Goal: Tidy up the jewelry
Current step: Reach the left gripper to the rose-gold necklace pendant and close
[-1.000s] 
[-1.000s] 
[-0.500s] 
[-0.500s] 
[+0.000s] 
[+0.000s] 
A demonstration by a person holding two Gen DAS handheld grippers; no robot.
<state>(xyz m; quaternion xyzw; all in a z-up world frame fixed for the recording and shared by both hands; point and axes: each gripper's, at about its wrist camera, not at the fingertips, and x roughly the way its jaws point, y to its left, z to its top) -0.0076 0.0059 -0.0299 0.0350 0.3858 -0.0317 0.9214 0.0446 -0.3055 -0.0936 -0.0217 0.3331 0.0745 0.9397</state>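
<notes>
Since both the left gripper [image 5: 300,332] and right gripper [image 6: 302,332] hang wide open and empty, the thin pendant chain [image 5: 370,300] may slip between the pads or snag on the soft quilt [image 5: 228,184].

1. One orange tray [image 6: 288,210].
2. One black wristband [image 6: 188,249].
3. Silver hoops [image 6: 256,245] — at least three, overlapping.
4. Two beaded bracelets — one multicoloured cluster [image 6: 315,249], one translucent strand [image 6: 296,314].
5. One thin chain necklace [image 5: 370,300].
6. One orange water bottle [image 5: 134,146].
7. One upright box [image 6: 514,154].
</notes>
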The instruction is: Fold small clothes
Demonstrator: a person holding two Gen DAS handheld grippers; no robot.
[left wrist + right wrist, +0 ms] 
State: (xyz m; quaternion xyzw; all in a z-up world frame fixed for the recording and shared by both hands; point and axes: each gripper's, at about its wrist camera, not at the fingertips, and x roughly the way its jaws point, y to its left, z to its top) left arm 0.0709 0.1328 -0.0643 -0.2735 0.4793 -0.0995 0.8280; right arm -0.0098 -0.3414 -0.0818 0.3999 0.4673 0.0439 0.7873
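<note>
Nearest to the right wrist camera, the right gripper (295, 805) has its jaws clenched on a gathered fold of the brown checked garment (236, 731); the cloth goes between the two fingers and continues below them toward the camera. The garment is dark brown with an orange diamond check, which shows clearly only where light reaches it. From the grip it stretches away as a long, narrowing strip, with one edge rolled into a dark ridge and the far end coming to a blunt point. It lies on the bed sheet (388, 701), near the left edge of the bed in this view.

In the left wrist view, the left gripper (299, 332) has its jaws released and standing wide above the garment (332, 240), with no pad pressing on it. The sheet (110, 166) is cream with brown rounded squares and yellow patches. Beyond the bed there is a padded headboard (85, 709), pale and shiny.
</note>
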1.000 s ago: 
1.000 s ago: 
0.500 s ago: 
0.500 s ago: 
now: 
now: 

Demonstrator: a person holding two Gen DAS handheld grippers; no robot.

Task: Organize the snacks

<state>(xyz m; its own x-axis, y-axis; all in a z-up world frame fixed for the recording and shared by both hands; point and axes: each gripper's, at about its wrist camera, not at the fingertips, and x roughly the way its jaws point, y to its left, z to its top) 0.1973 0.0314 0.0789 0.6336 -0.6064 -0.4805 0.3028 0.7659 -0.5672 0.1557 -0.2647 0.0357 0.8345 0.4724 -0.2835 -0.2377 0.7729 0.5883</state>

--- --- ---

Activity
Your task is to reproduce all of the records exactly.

Solution for this exercise
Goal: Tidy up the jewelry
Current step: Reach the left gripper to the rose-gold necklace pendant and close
[-1.000s] 
[-1.000s] 
[-0.500s] 
[-0.500s] 
[+0.000s] 
[+0.000s] 
A demonstration by a person holding two Gen DAS handheld grippers; no robot.
<state>(xyz m; quaternion xyzw; all in a z-up world frame fixed for the recording and shared by both hands; point and axes: each gripper's, at about its wrist camera, not at the fingertips, and x roughly the way its jaws point, y to its left, z to its top) -0.0076 0.0059 -0.0299 0.0350 0.3858 -0.0317 0.9214 0.0446 -0.3055 -0.0936 -0.0217 0.3331 0.0745 0.9397</state>
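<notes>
Since both the left gripper [image 5: 300,332] and right gripper [image 6: 302,332] hang wide open and empty, the thin pendant chain [image 5: 370,300] may slip between the pads or snag on the soft quilt [image 5: 228,184].

1. One orange tray [image 6: 288,210].
2. One black wristband [image 6: 188,249].
3. Silver hoops [image 6: 256,245] — at least three, overlapping.
4. Two beaded bracelets — one multicoloured cluster [image 6: 315,249], one translucent strand [image 6: 296,314].
5. One thin chain necklace [image 5: 370,300].
6. One orange water bottle [image 5: 134,146].
7. One upright box [image 6: 514,154].
</notes>
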The instruction is: Fold small clothes
Demonstrator: a person holding two Gen DAS handheld grippers; no robot.
[left wrist + right wrist, +0 ms] 
State: (xyz m; quaternion xyzw; all in a z-up world frame fixed for the recording and shared by both hands; point and axes: each gripper's, at about its wrist camera, not at the fingertips, and x roughly the way its jaws point, y to its left, z to its top) left arm 0.0709 0.1328 -0.0643 -0.2735 0.4793 -0.0995 0.8280; right arm -0.0098 -0.3414 -0.0818 0.3999 0.4673 0.0439 0.7873
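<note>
Nearest to the right wrist camera, the right gripper (295, 805) has its jaws clenched on a gathered fold of the brown checked garment (236, 731); the cloth goes between the two fingers and continues below them toward the camera. The garment is dark brown with an orange diamond check, which shows clearly only where light reaches it. From the grip it stretches away as a long, narrowing strip, with one edge rolled into a dark ridge and the far end coming to a blunt point. It lies on the bed sheet (388, 701), near the left edge of the bed in this view.

In the left wrist view, the left gripper (299, 332) has its jaws released and standing wide above the garment (332, 240), with no pad pressing on it. The sheet (110, 166) is cream with brown rounded squares and yellow patches. Beyond the bed there is a padded headboard (85, 709), pale and shiny.
</note>
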1.000 s ago: 
1.000 s ago: 
0.500 s ago: 
0.500 s ago: 
now: 
now: 

Demonstrator: a person holding two Gen DAS handheld grippers; no robot.

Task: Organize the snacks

<state>(xyz m; its own x-axis, y-axis; all in a z-up world frame fixed for the recording and shared by both hands; point and axes: each gripper's, at about its wrist camera, not at the fingertips, and x roughly the way its jaws point, y to its left, z to its top) 0.1973 0.0314 0.0789 0.6336 -0.6064 -0.4805 0.3028 0.7659 -0.5672 0.1557 -0.2647 0.0357 0.8345 0.4724 -0.2835 -0.2377 0.7729 0.5883</state>

No further response is needed.